WORK REQUIRED:
The expected answer is a verbatim transcription of the lines below, beginning with the first and ending with the line that holds "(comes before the", without pictures.

DATA BLOCK section start

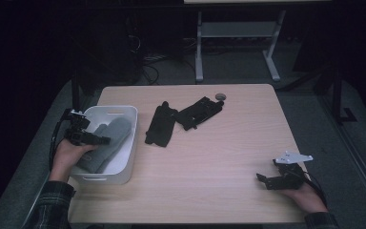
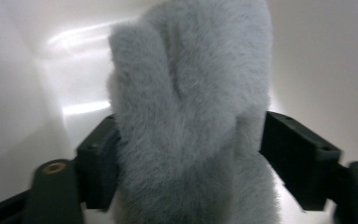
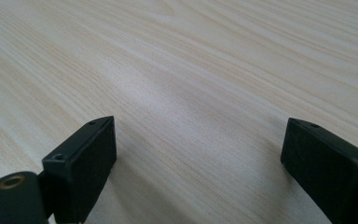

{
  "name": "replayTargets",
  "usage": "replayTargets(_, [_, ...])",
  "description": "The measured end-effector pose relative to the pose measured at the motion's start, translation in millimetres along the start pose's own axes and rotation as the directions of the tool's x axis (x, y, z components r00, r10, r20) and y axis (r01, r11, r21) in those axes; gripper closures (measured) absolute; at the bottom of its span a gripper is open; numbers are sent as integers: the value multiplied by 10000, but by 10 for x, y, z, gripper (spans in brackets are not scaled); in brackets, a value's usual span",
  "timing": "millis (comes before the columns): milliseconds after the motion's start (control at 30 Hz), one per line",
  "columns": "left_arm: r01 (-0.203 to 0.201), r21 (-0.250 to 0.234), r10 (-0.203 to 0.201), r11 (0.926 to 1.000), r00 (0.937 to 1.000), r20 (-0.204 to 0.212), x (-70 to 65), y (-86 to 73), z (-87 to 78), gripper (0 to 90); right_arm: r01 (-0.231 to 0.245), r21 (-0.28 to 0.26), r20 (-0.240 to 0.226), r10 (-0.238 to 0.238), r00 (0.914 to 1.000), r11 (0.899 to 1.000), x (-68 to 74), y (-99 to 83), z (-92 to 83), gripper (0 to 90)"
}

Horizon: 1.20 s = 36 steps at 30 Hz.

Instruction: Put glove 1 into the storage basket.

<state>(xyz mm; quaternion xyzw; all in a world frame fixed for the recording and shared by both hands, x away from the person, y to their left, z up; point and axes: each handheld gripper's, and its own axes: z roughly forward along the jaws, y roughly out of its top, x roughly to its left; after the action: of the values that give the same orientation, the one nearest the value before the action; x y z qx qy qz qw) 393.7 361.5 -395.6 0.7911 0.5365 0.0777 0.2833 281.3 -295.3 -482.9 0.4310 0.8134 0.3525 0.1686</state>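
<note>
Left claw (image 2: 182, 154) sits spread around the grey mitten (image 2: 191, 107) lying in the white bin (image 1: 124, 168), pads looking slack, so I'd say drop-off's done. Next: lift out, go for the black gloves (image 1: 161, 125). Right claw (image 3: 198, 163) idles spread over the surface (image 1: 209, 167).

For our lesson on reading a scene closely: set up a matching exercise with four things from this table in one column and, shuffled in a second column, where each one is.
Things:
1. grey mitten
2. white bin
3. black glove
4. right gripper

Places:
A. low over bare wood at the table's right front, jaws apart
B. flat near the middle of the table, beside the bin
C. inside the bin, between the left gripper's jaws
D. on the table's left edge

Pairs: 1-C, 2-D, 3-B, 4-A
</note>
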Motion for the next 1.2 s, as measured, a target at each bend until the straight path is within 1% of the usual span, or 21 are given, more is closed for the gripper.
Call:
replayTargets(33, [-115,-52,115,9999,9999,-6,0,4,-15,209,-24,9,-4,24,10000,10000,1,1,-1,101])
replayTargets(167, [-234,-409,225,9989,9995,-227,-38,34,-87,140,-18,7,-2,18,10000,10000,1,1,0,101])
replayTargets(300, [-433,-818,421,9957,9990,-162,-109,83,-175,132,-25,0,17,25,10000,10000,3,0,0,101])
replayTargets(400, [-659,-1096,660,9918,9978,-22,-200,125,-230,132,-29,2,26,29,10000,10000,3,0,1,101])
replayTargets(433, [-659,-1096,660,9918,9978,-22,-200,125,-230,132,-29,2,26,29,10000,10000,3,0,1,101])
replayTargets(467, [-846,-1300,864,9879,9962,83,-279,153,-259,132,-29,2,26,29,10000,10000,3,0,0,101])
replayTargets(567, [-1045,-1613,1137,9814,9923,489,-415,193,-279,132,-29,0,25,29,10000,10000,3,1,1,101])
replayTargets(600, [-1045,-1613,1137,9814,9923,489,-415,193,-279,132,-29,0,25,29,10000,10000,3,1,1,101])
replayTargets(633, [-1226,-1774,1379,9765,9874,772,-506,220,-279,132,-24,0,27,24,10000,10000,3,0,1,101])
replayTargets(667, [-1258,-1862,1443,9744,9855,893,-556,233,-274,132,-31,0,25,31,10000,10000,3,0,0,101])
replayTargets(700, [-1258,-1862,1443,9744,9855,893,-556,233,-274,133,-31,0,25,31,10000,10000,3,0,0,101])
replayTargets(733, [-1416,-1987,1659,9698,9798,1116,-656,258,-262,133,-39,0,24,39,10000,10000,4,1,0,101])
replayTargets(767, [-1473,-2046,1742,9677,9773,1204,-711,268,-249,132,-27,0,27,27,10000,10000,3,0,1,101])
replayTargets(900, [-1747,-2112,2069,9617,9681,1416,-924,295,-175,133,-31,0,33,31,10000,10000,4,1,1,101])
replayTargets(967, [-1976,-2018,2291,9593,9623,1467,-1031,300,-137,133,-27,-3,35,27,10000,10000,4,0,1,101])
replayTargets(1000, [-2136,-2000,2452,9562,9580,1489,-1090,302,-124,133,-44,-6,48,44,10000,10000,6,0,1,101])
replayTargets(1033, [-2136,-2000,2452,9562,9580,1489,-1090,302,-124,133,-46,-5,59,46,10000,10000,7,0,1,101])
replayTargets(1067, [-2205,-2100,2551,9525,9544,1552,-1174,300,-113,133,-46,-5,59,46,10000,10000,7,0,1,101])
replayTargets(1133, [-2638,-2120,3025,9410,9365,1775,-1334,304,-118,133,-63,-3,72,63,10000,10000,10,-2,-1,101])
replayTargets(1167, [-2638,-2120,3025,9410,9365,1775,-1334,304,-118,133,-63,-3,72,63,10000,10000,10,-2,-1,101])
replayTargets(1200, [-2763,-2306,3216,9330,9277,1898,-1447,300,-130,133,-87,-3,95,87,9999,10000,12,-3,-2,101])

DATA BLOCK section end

TASK RESPONSE:
{
  "name": "replayTargets",
  "usage": "replayTargets(_, [_, ...])",
  "description": "The measured end-effector pose relative to the pose measured at the motion's start, translation in millimetres along the start pose's own axes and rotation as the directions of the tool's x axis (x, y, z components r00, r10, r20) and y axis (r01, r11, r21) in those axes; gripper closures (measured) absolute; at the bottom of its span a gripper is open; numbers are sent as integers: the value multiplied by 10000, but by 10 for x, y, z, gripper (spans in brackets are not scaled); in brackets, a value's usual span",
  "timing": "millis (comes before the columns): milliseconds after the motion's start (control at 30 Hz), one per line",

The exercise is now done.